What I find extraordinary in the passage, and paradoxical, is Macaulay's respect for Indian civilization. His reaction is far from the typical European 19th century paternalism towards other cultures. His response: crush it. Well, nice try, but I don't think you succeeded, mylord.
Below's Animesh Rai's nuanced approach to the subject of English impact in India, as a comment to the passage by Macaulay. From his book "The Legacy of French Rule in India", p.145:
"The current Indian Prime Minister Manmohan Singh, in an acceptance speech at his alma mater, Cambridge University, very aptly stated that English in India was seen as just another Indian language. While not entirely condoning the impact of British colonialism, he admitted that one of the beneficial aspects of the British Raj was Indians’ accessibility to English language and literature even though the English spoken in India may not be recognized by the former British colonizers as it is an indigenized version of the language.
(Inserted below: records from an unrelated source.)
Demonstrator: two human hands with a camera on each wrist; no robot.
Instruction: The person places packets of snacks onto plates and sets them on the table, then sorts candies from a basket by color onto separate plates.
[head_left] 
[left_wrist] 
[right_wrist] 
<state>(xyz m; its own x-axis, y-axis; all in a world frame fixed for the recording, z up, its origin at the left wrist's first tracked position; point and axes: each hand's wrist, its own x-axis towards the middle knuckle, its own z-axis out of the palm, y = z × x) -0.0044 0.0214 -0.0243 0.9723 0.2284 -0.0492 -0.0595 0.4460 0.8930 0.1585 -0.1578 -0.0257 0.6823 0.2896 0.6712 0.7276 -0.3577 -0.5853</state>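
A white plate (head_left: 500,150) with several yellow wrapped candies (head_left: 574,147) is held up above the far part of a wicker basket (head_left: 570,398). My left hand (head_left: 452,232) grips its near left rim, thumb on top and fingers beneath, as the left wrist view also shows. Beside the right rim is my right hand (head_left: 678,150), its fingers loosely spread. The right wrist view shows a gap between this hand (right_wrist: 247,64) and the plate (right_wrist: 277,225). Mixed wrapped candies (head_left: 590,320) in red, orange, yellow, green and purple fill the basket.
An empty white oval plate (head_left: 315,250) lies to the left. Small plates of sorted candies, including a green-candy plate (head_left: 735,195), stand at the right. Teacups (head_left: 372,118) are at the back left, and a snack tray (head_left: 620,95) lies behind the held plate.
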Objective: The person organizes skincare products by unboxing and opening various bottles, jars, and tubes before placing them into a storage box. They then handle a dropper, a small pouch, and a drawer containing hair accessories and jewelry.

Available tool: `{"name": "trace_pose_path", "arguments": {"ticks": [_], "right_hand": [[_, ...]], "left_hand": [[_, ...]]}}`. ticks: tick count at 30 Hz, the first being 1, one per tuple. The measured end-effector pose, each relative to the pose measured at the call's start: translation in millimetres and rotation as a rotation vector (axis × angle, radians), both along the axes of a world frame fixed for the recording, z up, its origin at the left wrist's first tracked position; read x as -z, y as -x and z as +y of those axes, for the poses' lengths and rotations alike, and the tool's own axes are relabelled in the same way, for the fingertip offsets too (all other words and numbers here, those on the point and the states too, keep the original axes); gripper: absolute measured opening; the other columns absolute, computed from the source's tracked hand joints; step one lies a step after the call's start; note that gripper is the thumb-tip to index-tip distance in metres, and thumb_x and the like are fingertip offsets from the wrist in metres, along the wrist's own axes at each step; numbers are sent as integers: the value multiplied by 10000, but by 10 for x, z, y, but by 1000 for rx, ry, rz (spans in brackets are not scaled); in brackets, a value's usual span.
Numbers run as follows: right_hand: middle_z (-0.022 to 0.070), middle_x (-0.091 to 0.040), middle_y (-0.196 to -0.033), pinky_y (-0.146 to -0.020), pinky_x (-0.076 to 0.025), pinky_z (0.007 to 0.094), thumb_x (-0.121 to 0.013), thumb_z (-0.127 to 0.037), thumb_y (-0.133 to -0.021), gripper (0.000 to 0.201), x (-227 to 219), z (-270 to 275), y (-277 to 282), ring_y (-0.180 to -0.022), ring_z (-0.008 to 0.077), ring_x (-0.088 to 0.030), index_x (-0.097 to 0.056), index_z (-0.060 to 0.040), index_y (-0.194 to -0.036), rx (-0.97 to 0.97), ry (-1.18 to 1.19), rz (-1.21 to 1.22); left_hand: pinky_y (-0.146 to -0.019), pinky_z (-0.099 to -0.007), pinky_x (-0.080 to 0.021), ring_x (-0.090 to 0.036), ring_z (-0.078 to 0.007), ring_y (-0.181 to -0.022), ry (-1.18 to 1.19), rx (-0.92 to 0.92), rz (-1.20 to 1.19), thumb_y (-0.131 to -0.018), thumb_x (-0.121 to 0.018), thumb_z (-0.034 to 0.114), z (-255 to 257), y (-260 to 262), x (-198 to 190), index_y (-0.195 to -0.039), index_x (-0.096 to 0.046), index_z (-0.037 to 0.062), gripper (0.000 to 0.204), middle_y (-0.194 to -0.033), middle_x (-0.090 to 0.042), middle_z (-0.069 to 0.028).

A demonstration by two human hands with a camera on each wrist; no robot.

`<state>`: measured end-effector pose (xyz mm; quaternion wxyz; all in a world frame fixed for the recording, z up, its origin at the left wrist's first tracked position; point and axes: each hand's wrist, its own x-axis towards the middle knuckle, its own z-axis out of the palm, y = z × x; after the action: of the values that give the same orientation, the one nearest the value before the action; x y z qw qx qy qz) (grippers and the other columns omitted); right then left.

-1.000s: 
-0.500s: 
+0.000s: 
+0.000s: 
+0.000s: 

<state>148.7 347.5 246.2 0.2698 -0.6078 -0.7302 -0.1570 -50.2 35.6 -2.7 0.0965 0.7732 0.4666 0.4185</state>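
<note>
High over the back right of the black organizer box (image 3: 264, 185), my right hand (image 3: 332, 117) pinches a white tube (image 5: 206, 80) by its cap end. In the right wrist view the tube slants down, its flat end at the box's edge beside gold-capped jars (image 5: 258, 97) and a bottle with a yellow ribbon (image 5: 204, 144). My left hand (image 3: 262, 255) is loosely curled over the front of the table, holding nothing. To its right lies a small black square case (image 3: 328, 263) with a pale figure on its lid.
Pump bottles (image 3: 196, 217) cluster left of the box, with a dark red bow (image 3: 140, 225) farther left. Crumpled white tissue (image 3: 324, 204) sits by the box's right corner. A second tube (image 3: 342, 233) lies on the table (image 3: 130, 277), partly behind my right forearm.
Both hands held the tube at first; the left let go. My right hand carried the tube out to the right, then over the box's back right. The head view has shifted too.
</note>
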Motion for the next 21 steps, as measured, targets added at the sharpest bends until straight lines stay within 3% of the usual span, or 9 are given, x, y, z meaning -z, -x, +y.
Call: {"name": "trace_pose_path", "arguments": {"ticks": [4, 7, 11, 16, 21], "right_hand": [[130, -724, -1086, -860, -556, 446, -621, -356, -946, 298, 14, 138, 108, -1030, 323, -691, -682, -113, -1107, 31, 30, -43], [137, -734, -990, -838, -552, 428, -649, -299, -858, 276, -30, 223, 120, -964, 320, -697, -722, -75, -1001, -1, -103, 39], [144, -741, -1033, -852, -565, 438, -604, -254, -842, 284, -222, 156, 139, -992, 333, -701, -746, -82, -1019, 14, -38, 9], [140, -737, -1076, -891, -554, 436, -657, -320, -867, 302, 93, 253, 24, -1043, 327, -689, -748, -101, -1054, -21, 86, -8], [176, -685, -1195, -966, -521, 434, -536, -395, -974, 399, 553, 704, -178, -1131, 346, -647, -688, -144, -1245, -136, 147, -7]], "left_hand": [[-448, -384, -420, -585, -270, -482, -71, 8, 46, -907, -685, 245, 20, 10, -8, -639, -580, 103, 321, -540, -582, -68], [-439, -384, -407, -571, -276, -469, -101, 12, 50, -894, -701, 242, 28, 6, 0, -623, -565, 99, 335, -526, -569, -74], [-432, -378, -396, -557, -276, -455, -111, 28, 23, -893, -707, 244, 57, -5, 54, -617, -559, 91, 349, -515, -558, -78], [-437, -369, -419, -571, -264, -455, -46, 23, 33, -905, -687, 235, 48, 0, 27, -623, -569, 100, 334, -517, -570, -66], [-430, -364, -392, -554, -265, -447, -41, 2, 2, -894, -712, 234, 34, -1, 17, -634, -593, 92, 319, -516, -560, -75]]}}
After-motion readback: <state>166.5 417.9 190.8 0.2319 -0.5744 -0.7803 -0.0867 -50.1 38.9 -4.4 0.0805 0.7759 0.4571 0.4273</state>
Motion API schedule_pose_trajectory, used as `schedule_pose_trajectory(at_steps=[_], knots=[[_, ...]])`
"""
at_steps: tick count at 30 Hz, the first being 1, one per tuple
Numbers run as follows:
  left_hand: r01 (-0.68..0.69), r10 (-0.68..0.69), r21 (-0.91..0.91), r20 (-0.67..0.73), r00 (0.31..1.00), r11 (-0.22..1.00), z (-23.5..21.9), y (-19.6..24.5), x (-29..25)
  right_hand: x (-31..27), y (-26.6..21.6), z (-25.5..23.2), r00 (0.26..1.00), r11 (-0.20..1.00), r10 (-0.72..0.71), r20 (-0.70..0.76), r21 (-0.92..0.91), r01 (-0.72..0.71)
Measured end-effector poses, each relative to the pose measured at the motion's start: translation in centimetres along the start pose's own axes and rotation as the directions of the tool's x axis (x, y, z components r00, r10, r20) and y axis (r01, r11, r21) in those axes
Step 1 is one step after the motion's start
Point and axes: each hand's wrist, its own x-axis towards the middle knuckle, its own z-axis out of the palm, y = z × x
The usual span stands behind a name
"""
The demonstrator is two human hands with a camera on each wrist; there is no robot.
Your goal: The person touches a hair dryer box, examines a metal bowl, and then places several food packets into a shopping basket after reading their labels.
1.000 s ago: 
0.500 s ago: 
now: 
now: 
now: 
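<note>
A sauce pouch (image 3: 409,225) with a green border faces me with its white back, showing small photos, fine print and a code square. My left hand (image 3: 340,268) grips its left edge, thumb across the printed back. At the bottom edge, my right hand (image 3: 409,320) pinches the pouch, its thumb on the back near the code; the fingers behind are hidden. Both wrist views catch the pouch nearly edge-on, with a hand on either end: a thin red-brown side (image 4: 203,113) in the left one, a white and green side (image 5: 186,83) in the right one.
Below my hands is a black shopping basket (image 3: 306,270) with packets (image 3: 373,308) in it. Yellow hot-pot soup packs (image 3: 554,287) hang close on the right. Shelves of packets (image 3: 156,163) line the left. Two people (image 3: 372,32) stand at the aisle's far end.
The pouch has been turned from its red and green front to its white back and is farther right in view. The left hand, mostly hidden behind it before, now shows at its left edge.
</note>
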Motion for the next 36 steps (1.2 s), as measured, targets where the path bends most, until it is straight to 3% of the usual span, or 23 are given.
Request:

He also stated that many other countries in the world had also adapted English to their milieu. In an article analyzing Manmohan Singh’s speech, N.S. Jagannathan states that Macaulay is not well perceived among patriotic Indians due to his ill-informed denigration of Indians’ literary and intellectual heritage. However, Jagannathan admits that Macaulay was instrumental in inducting English into the educational apparatus of Indians as much as he was in the codification of civil and criminal law and the law of evidence."
 “Carry on Doctor Singh” by N.S. Jagannathan, The New Sunday Express Magazine (The New Indian Express), August 7, 2005, p. II.